## TASK
Copy each line below in which the string "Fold" appears.

++++ RECORDS PROVIDED ++++

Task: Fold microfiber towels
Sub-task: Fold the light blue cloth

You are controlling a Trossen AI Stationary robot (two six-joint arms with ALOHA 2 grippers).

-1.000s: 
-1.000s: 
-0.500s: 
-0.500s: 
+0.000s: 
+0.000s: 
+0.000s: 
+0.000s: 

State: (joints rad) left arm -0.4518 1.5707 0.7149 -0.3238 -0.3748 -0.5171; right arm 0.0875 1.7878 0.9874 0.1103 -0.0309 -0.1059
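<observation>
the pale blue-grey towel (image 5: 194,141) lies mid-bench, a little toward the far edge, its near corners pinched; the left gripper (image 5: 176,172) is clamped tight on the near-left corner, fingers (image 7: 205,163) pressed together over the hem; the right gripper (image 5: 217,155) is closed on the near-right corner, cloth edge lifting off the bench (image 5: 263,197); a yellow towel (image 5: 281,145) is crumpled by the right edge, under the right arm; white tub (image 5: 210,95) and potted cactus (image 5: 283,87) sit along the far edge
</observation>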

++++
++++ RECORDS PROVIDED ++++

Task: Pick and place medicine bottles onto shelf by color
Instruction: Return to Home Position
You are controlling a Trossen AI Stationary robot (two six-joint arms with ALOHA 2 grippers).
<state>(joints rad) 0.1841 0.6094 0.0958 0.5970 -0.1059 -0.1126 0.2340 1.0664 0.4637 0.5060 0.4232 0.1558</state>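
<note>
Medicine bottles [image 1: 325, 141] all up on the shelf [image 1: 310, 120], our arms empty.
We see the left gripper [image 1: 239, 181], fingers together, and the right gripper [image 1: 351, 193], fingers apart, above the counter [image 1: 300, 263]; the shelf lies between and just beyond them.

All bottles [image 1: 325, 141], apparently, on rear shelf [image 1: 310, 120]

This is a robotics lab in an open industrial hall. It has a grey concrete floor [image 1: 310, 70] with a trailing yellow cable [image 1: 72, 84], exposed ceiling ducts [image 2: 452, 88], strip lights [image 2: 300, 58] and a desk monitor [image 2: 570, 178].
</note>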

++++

## RESULT FOR THIS EXERCISE
Task: Fold microfiber towels
Sub-task: Fold the light blue cloth

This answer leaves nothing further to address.